Some of the most attractive potted plants to grace the north-facing deck of our home in the summertime are the pots of streptocarpella that I use every year. These delightful plants are relatives of both the larger streptocarpus houseplants that many gardeners have in their houseplant collections, and the African violet, which many people also grow. Like their cousins, they are of course tender tropical plants that will tolerate no frost and must be moved indoors when cold weather approaches.
Rather than long leaves like the streptocarpus, this plant has small, roundish leaves that are dull, not shiny, and which have a texture similar to those of African violet leaves.
Streptocarpella makes a great houseplant as well. Although it performs best in a shaded location in the outdoor garden, indoors during the wintertime it will appreciate the weaker rays of the sun that stream through the windows at this time of year. I place mine in front of the south-facing window in my sun-room for the winter.

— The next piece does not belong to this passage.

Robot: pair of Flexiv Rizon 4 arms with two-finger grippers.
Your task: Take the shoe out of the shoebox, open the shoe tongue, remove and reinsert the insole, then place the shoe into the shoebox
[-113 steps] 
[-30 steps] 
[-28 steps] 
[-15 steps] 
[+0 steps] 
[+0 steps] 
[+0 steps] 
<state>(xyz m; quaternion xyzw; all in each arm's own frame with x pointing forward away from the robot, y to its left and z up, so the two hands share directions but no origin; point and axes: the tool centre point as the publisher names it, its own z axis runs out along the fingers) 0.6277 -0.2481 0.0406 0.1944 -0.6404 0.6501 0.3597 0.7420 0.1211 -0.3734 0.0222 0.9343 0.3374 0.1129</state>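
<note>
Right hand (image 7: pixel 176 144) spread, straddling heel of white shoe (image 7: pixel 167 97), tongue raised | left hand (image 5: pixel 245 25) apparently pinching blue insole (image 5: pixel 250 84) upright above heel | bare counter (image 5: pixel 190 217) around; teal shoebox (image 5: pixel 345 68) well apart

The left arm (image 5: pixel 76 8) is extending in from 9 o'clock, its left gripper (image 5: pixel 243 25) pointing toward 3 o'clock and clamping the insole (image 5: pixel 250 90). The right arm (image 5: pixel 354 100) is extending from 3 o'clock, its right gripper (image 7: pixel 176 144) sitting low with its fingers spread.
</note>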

When I bring my pot(s) inside in the fall I cut them back to about 10 centimetres in height. I refresh the top bit of soil in the pot and sprinkle a bit of potato dust on the soil surface to deter any fungus gnats from setting up shop. By Christmastime the plants are beginning to bud, and by early March are in full bloom. It’s a shame that this bloom must be sacrificed in the process of starting new plants if the plants are slipped, which should be done before the end of March.
To obtain slips, the top 10 centimetres or so of the stems are removed by cutting them off just below a leaf axil so that the roots will emerge from these junctions. I plant the slips, about a dozen in a six-to eight-inch pot, in a soilless mix. Streptocarpella slips will also root in water or in perlite, but I use soilless mix so that they are then in the containers they will be in all summer – no transplanting required. Using a bit of No-Damp to wet the planting medium and dipping the slips into a rooting hormone powder increase the chance of success, although streptocarpella is not hard to slip and the slips root reliably. The containers should be placed in a warm location to facilitate root development.
The pot(s) of parent plants can be allowed to bush out and develop bloom again, and will be covered with bloom before planting-out time arrives. Streptocarpella can be fertilized with a diluted soluble fertilizer at half-strength every couple of weeks or so. Care must be taken to not splash water or fertilizer on the leaves because that will cause marks on the foliage. The pots also must have good drainage and be watered only when the top of the soil surface is dry – keep them too damp and they may rot.
If you want a delightful houseplant that also can be used as an outdoor pot plant during the summer, try streptocarpella. It is an undemanding plant which will put on a great show, both on the windowsill and on the patio.